A report from the Russian digital forensics firm ElcomSoft on Thursday said that Apple automatically uploads
iPhone call logs to iCloud remote servers, and that users are left with no way to disable this feature
other than to completely switch off the iCloud drive.
The uploaded data could include a list of all calls made and received on an iOS device, as well as phone numbers,
dates and times, and also duration, the firm mentioned.
Cloud-based data is retained for up to four months, according to ElcomSoft’s report. It includes stuff like calendars,
wallet, books, notes and other data synced with iCloud.
A two-factor authentication system that requires an iCloud token along with an Apple ID and password is on what Apple currently relies,
but ElcomSoft’s new Phone Breaker 6.20 software can allow law enforcement to bypass those defenses.
Apple has been defending the fact that the data is backed up on the cloud.
“Apple is deeply committed to safeguarding our customers’ data,” the spokesperson said.
“That’s why we give our customers the ability to keep their data private. Device data is encrypted with a user’s passcode,
and access to iCloud data including backups requires the user’s Apple ID and password. Apple recommends all customers select strong passwords and use two-factor authentication.”
Privacy or Security?
The Russian firm made its announcement not to call attention to the potential weaknesses in Apple’s data storage practices,
but to address how easily its own software can obtain the information. It is billed as a tool for law enforcement,
but it’s not too hard to for hackers to utilize similar tools for nefarious purposes.
“It is very concerning, as this can’t be something that is a surprise to Apple;
it is baked into their design for the product and services,” said Jim Purtilo,
associate professor of computer science at the University of Maryland.
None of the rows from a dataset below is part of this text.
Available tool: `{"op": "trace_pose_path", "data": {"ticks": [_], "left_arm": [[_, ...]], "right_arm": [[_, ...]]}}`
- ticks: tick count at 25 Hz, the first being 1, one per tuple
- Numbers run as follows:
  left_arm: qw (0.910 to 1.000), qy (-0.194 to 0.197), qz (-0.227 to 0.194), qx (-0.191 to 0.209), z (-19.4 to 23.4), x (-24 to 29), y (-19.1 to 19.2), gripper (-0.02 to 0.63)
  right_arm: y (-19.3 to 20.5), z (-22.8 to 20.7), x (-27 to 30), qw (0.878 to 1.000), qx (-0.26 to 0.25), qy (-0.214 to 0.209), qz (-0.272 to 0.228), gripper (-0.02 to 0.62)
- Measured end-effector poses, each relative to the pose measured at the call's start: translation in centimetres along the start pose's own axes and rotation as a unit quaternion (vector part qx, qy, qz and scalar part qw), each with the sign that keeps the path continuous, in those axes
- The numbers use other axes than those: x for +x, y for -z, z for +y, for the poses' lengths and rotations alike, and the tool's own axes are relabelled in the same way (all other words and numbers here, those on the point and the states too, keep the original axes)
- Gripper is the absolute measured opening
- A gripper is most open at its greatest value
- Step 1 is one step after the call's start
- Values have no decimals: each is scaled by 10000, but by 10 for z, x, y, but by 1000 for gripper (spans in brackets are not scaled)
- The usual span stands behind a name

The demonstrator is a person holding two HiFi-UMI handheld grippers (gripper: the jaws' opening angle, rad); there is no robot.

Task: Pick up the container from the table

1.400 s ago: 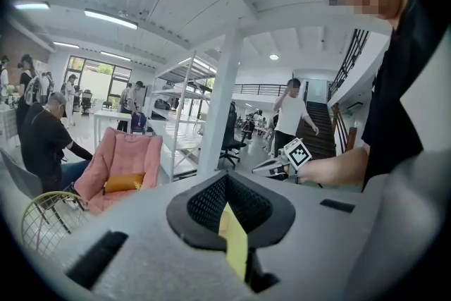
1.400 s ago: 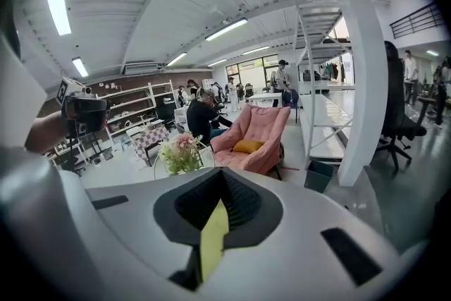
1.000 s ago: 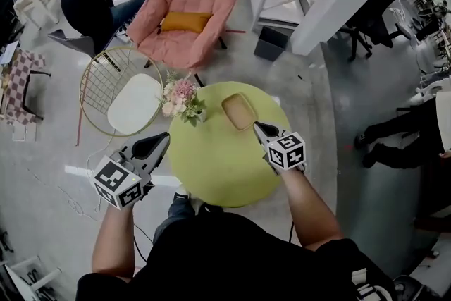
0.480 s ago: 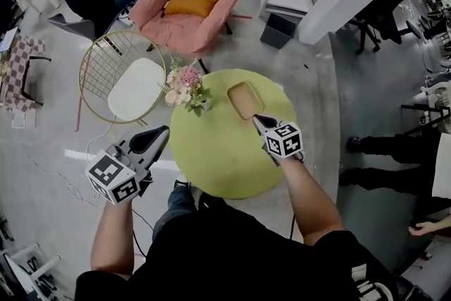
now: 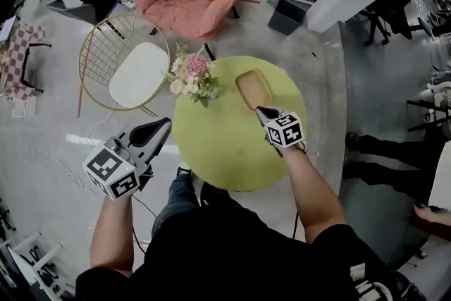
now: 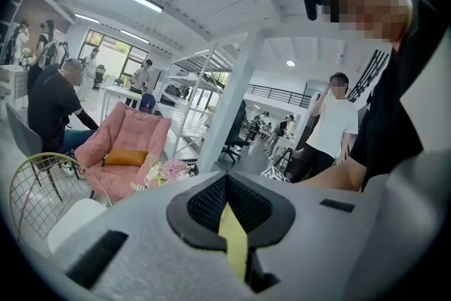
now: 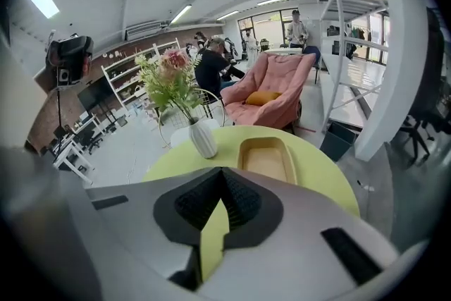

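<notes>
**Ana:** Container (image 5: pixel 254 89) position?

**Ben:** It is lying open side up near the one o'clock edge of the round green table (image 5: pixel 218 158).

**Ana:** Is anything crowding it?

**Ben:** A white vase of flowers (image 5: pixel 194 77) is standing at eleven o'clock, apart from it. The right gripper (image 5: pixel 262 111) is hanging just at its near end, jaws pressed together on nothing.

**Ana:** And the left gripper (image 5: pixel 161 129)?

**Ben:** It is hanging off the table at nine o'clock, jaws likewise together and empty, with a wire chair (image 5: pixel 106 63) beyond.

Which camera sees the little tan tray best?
The right gripper view: the tray lies close ahead, empty inside. The head view shows it small, from above. The left gripper view misses it.
</notes>
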State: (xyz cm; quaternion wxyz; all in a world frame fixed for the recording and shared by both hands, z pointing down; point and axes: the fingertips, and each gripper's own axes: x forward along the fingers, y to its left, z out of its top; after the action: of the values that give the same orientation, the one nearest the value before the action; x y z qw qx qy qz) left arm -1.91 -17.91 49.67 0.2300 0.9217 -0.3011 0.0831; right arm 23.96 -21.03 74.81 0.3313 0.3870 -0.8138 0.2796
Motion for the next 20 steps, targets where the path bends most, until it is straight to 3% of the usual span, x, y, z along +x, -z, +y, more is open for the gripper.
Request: {"op": "trace_pose_path", "data": {"ticks": [20], "left_arm": [[9991,-52,208,-374,28,-4,33,17]], "right_arm": [[37,-11,48,9913,-947,231,886,44]]}}
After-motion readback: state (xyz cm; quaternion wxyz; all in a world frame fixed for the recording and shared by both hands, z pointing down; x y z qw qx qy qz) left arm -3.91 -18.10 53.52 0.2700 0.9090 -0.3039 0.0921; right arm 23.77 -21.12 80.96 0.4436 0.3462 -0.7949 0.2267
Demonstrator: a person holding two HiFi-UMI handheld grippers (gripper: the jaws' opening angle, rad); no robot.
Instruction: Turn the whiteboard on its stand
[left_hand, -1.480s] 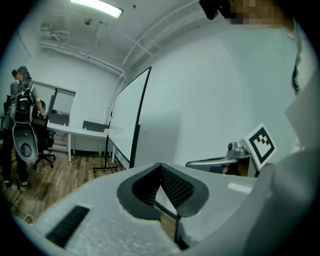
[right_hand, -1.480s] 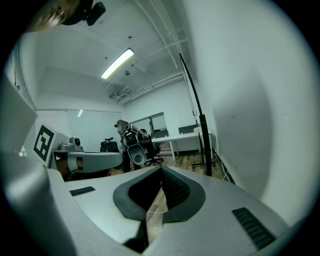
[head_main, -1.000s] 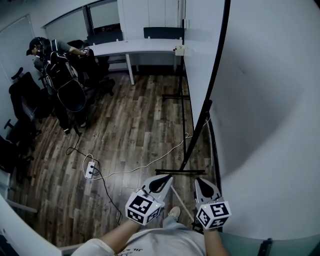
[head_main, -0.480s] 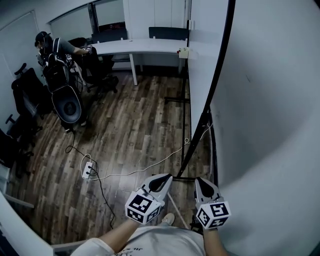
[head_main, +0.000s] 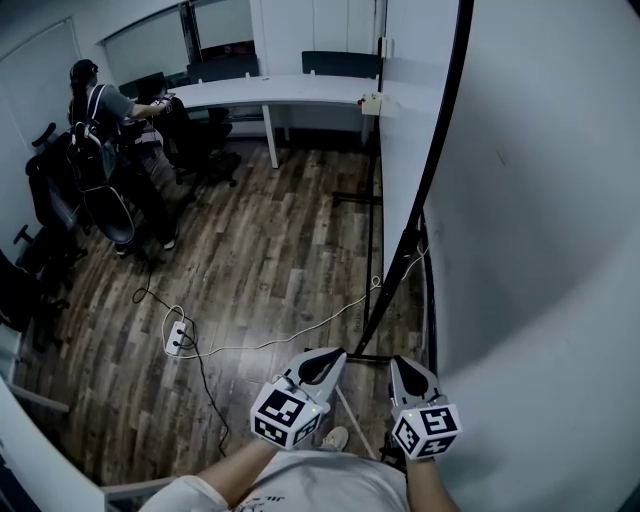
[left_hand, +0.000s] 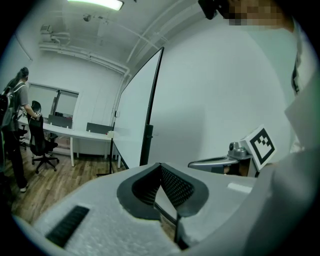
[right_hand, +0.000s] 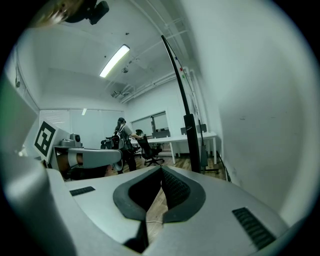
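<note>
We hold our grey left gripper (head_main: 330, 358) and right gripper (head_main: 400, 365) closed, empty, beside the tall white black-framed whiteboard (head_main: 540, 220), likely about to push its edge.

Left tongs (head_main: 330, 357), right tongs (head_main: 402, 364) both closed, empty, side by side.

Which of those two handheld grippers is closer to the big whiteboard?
The right gripper, right beside the whiteboard; the left gripper sits further out over the wooden floor.
</note>
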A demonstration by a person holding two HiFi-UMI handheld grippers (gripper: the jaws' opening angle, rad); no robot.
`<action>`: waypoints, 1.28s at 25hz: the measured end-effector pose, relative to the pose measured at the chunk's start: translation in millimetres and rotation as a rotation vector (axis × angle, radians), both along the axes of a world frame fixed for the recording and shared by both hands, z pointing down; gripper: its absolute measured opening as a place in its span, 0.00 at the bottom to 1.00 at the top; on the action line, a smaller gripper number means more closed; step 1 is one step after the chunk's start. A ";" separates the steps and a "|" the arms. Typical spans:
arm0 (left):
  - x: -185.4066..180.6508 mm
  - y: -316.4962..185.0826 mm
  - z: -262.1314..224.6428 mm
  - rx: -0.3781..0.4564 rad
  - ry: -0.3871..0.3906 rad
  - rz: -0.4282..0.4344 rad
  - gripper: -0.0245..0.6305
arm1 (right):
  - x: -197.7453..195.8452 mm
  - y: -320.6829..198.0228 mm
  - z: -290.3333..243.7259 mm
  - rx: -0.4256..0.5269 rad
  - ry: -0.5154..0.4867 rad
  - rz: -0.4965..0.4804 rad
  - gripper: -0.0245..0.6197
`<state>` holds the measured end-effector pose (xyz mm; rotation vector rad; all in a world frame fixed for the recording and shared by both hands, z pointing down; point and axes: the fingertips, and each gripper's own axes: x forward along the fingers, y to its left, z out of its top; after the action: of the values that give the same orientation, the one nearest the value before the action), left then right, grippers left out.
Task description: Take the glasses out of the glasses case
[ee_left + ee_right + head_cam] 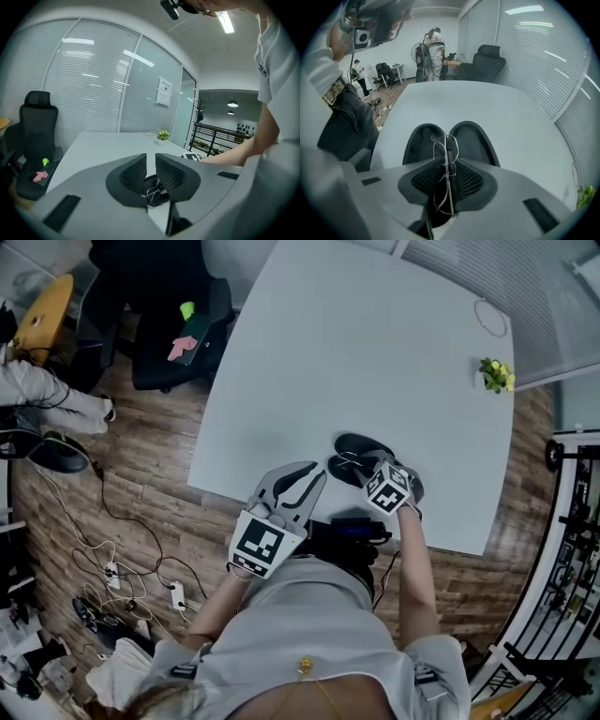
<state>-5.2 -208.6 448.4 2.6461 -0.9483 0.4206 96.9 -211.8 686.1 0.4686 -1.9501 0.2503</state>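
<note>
One pair of wire-framed glasses [446, 154] stands on edge over the one glasses case [471, 140], which lies open in two halves near the desk's [356, 352] front edge. The right gripper's [447, 165] fingers grasp the glasses. The left gripper's [151, 168] fingers are released and empty. Only the gripper views show the glasses. The wall notice [164, 92] is too small to read.

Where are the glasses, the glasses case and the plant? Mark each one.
glasses [446, 147]: right gripper view, the upper lens.
glasses case [474, 145]: right gripper view, inside of its right shell.
plant [496, 375]: head view, its leaves.
</note>
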 end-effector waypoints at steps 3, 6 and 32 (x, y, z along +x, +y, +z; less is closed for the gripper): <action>2.0 2.2 1.0 -0.006 0.003 0.007 0.14 | 2.6 -0.8 -3.8 0.011 0.006 0.006 0.20; 4.0 4.2 1.9 -0.004 -0.002 0.014 0.14 | 5.5 -2.0 -10.5 0.028 0.011 0.012 0.20; 27.8 22.4 1.0 0.016 -0.015 0.078 0.14 | 7.1 -4.5 -133.2 0.222 -0.030 0.034 0.20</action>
<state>22.7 -186.2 449.4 2.7051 -0.8589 0.4535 104.1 -216.3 552.9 0.6465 -2.0104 0.0621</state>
These iPhone users may believe their data are encrypted and secure,
“which is mostly true, even if only on their actual device, while [Apple]
is still working accommodatingly with the feds, who get tremendous value from the traffic
analysis made possible by these saved data,” Purtilo added.
Who Guards the Guards?
The fact that this information is being uploaded to the iCloud is important,
given the confrontation that Apple had with the FBI over its ability to obtain
information from an iPhone belonging to Syed Rizwan Farook,
who was the man who carried out last December’s terrorist attack in San Bernardino.
Farook’s phone was protected cryptographically.
Apple disputed more than 11 orders to assist in providing access to the phone,
which were issued by the United States district courts under the All Writs Act of 1789.
The question is whether the FBI confrontation was necessary, based on ElcomSoft’s findings.
A lot of the data might have been on the iCloud and hence accessible.
“If most users rely on iCloud services, then police largely don’t
need the actual device in order to investigate someone; the data have already
been disclosed for far more convenient access by whoever asks,” explained Purtilo.
“Consumers should be so lucky that only the police are accessing their data;
in this news, we more or less need to presume other less upstanding groups have been accessing the data too,” he added.
For a large part of the users this may not matter much, noted Pund-IT’s King.
“Most criminals and ne’er-do-wells probably know enough not to use their personal
phones for conducting illegal business,” he suggested.
“How threatening the practice may be is hard to say, but with Apple actively
trying to pitch its products for enterprise applications and use cases,
companies considering deploying iPhones and iPads may want to question how their employees’
call data is being collected and secured,” King added.
“Personal communication is the lifeblood of many businesses,
to the point that any threat of injury and hemorrhage should be avoided.”